= WORK REQUIRED =
Reproduce the data in full, exactly as given, leaving images out.

= = = =

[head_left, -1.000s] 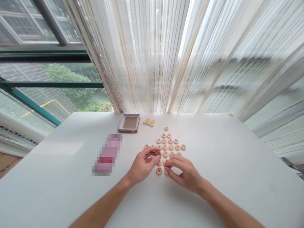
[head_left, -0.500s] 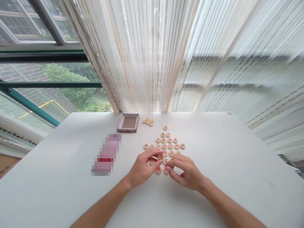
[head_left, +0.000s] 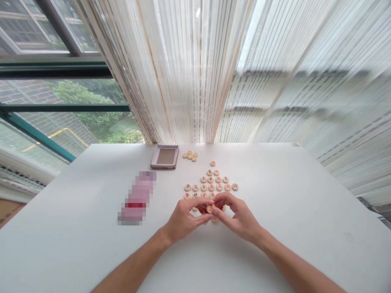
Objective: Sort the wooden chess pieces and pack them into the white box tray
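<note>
A round wooden Chinese chess piece [head_left: 210, 209] with a red character is raised a little above the table, between the fingers of my two hands. My left hand [head_left: 182, 216] grips it from the left with thumb and fingers. From the right, my right hand [head_left: 238, 212] pinches the same piece, its thumb near the face. Beyond the hands, more Chinese chess pieces [head_left: 211, 187] with red and black characters lie flat in rows that widen from a single piece [head_left: 213, 163] at the far end. My fingers partly hide the nearest rows.
Several blank-side-up pieces [head_left: 190, 156] lie together at the back, beside an open shallow box [head_left: 166, 156]. A pixelated pink item [head_left: 137, 199] lies to the left on the white table [head_left: 76, 228]. Striped curtains [head_left: 189, 73] and a window stand behind the table edge.
The chess piece in my left hand has come slightly nearer and to the right. My right hand has moved a little left and closed on it too, uncovering pieces at the left.
</note>
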`<state>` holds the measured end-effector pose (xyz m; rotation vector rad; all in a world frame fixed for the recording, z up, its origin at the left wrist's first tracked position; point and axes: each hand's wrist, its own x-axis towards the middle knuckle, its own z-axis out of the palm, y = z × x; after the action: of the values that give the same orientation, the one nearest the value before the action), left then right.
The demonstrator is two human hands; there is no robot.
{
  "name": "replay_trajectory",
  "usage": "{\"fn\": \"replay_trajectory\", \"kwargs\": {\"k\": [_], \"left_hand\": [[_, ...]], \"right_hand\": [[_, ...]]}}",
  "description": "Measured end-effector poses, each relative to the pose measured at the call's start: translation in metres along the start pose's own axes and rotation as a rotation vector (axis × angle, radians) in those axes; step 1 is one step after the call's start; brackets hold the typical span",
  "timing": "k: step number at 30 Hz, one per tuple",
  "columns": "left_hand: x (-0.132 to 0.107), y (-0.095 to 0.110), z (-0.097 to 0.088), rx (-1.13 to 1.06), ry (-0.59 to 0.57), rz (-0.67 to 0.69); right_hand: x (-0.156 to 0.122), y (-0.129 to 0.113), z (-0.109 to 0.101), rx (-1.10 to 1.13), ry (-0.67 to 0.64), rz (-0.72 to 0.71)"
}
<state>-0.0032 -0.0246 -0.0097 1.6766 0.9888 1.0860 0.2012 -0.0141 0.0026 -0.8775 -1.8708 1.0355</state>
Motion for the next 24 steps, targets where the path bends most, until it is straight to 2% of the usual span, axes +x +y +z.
{"fn": "replay_trajectory", "kwargs": {"k": [4, 9, 17, 24], "left_hand": [[-0.0012, -0.0009, 0.0004, 0.022, -0.027, 0.034], [-0.0002, 0.0044, -0.0012, 0.002, -0.054, 0.020], [0.0009, 0.0045, -0.0005, 0.014, -0.006, 0.000], [0.0005, 0.0043, 0.0031, -0.063, -0.001, -0.079]], "right_hand": [[-0.0002, -0.0019, 0.0025, 0.058, -0.013, 0.069], [-0.0004, 0.0013, 0.0025, 0.064, 0.033, 0.073], [-0.0023, 0.0002, 0.0028, 0.083, 0.012, 0.058], [-0.0011, 0.0010, 0.0032, 0.103, 0.068, 0.066]]}}
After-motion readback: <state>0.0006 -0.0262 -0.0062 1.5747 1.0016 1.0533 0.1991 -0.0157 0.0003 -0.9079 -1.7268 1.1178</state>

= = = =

= RESPONSE AREA =
[head_left, -1.000s] 
[head_left, -0.500s] 
[head_left, +0.000s] 
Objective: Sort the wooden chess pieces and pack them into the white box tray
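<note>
A round wooden Chinese chess piece [head_left: 210, 209] with a red character is raised a little above the table, between the fingers of my two hands. My left hand [head_left: 182, 216] grips it from the left with thumb and fingers. From the right, my right hand [head_left: 238, 212] pinches the same piece, its thumb near the face. Beyond the hands, more Chinese chess pieces [head_left: 211, 187] with red and black characters lie flat in rows that widen from a single piece [head_left: 213, 163] at the far end. My fingers partly hide the nearest rows.
Several blank-side-up pieces [head_left: 190, 156] lie together at the back, beside an open shallow box [head_left: 166, 156]. A pixelated pink item [head_left: 137, 199] lies to the left on the white table [head_left: 76, 228]. Striped curtains [head_left: 189, 73] and a window stand behind the table edge.
The chess piece in my left hand has come slightly nearer and to the right. My right hand has moved a little left and closed on it too, uncovering pieces at the left.
</note>
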`<state>` holds the measured end-effector pose (xyz m; rotation vector rad; all in a world frame fixed for the recording, z up, its origin at the left wrist's first tracked position; point and axes: each hand's wrist, its own x-axis towards the middle knuckle, its own z-axis out of the palm, y = z × x; after the action: of the values that give the same orientation, the one nearest the value before the action), left then right.
The demonstrator is two human hands; there is no robot.
{
  "name": "replay_trajectory",
  "usage": "{\"fn\": \"replay_trajectory\", \"kwargs\": {\"k\": [_], \"left_hand\": [[_, ...]], \"right_hand\": [[_, ...]]}}",
  "description": "Measured end-effector poses, each relative to the pose measured at the call's start: translation in metres along the start pose's own axes and rotation as a rotation vector (axis × angle, radians) in those axes; step 1 is one step after the call's start; brackets hold the typical span",
  "timing": "k: step number at 30 Hz, one per tuple",
  "columns": "left_hand: x (-0.132 to 0.107), y (-0.095 to 0.110), z (-0.097 to 0.088), rx (-1.13 to 1.06), ry (-0.59 to 0.57), rz (-0.67 to 0.69); right_hand: x (-0.156 to 0.122), y (-0.129 to 0.113), z (-0.109 to 0.101), rx (-1.10 to 1.13), ry (-0.67 to 0.64), rz (-0.72 to 0.71)"
}
<state>-0.0032 -0.0246 -0.0097 1.6766 0.9888 1.0860 0.2012 -0.0141 0.0026 -0.8775 -1.8708 1.0355</state>
Motion for the next 24 steps, targets where the path bends most, until it is straight to 2% of the usual span, axes +x +y +z.
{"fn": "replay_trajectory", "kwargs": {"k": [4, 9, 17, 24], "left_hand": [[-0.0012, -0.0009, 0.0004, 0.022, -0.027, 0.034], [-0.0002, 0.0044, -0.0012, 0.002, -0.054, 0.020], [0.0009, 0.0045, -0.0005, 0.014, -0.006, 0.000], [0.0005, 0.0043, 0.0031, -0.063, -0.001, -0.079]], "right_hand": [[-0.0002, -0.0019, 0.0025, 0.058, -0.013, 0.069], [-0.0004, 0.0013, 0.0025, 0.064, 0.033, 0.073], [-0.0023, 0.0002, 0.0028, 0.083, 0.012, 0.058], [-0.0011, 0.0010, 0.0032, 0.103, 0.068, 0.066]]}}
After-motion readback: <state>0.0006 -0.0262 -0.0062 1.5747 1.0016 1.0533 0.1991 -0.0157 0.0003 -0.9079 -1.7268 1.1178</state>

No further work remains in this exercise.